▶ _Brief_
Your reply should reproduce the data below without a single alteration, apart from dropping the images.

▶ _Available data_
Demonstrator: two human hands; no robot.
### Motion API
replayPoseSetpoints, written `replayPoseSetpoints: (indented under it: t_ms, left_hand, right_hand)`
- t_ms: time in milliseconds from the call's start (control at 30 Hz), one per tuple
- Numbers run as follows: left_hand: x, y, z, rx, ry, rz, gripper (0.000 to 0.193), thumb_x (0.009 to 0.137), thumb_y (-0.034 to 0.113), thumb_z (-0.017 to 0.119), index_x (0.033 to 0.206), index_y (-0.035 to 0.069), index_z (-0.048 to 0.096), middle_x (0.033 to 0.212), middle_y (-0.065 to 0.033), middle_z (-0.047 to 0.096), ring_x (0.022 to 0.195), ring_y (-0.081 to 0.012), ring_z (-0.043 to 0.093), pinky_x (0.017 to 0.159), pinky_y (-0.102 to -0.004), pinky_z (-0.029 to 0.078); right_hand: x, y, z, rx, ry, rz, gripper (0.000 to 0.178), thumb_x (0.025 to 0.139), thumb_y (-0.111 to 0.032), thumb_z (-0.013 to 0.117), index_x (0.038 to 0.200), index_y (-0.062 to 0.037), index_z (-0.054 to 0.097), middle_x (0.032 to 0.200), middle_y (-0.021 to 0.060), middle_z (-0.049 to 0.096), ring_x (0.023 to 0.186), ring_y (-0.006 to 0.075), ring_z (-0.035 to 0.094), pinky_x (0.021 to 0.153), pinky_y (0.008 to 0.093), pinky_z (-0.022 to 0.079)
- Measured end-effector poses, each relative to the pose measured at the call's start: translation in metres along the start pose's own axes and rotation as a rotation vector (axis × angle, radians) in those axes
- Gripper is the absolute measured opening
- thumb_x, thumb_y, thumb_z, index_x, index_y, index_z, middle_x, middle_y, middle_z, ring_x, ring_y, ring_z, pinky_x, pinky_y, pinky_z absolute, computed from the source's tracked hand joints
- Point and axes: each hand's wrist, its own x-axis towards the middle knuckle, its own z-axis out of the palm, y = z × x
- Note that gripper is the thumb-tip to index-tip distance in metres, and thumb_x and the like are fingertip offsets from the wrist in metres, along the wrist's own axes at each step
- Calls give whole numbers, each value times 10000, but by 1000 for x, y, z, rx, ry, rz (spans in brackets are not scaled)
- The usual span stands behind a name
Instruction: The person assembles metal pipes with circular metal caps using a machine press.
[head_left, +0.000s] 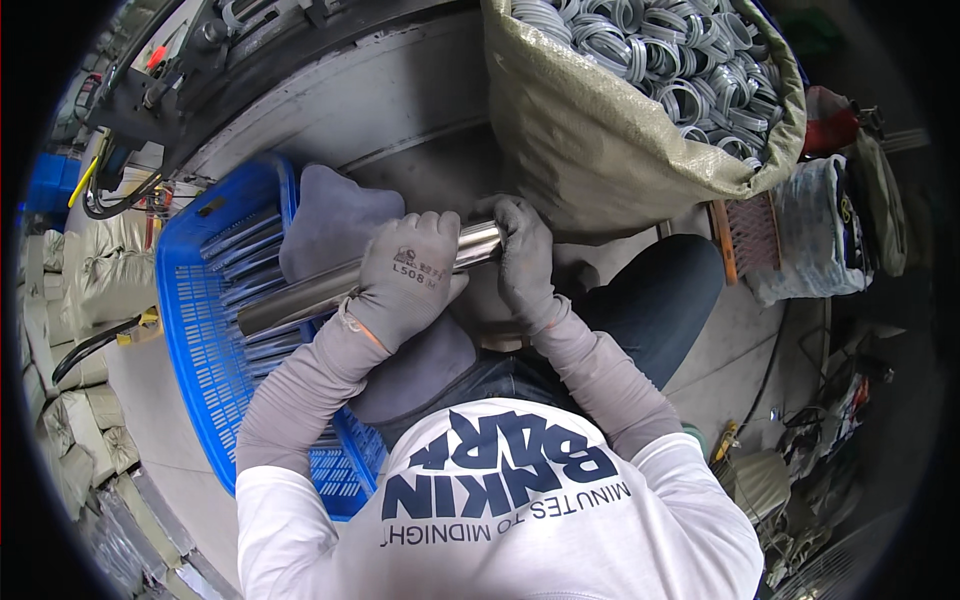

▶ _Exercise answer_
Demonstrator: two human hands; no robot.
### Motion API
replayPoseSetpoints, written `replayPoseSetpoints: (indented under it: t_ms, left_hand, right_hand)`
- t_ms: time in milliseconds from the call's start (control at 30 Hz), one per tuple
- Numbers run as follows: left_hand: x, y, z, rx, ry, rz, gripper (0.000 to 0.193), thumb_x (0.009 to 0.137), thumb_y (-0.034 to 0.113), thumb_z (-0.017 to 0.119), index_x (0.033 to 0.206), index_y (-0.035 to 0.069), index_z (-0.048 to 0.096), middle_x (0.033 to 0.212), middle_y (-0.065 to 0.033), middle_z (-0.047 to 0.096), ring_x (0.022 to 0.195), ring_y (-0.081 to 0.012), ring_z (-0.043 to 0.093), pinky_x (0.017 to 0.159), pinky_y (-0.102 to -0.004), pinky_z (-0.029 to 0.078); right_hand: x, y, z, rx, ry, rz, gripper (0.000 to 0.178), thumb_x (0.025 to 0.139), thumb_y (-0.111 to 0.032), thumb_z (-0.013 to 0.117), index_x (0.038 to 0.200), index_y (-0.062 to 0.037), index_z (-0.054 to 0.097), middle_x (0.032 to 0.200), middle_y (-0.021 to 0.060), middle_z (-0.049 to 0.096), ring_x (0.023 to 0.186), ring_y (-0.006 to 0.075), ring_z (-0.035 to 0.094), pinky_x (0.021 to 0.153), pinky_y (0.008 to 0.093), pinky_z (-0.022 to 0.079)
- Measured end-effector poses, each relative to the pose measured at the call's start: translation in metres along the start pose's own axes and rotation as a rotation vector (axis × angle, radians) in those axes
- Gripper is the absolute measured opening
- thumb_x, thumb_y, thumb_z, index_x, index_y, index_z, middle_x, middle_y, middle_z, ring_x, ring_y, ring_z, pinky_x, pinky_y, pinky_z absolute, computed from the source's tracked hand joints
- Point and axes: each hand's wrist, its own x-axis towards the middle knuckle, its own z-axis out of the palm, y = z × x
- Note that gripper is the thumb-tip to index-tip distance in metres, and thumb_x and the like are fingertip offsets from the wrist in metres, along the wrist's own axes at each step
- Calls give whole numbers, each value times 10000, but by 1000 for x, y, z, rx, ry, rz (spans in brackets are not scaled)
- The usual span stands behind a name
Instruction: The person assembles metal pipes with circular metal caps using a machine press.
[head_left, +0.000s] 

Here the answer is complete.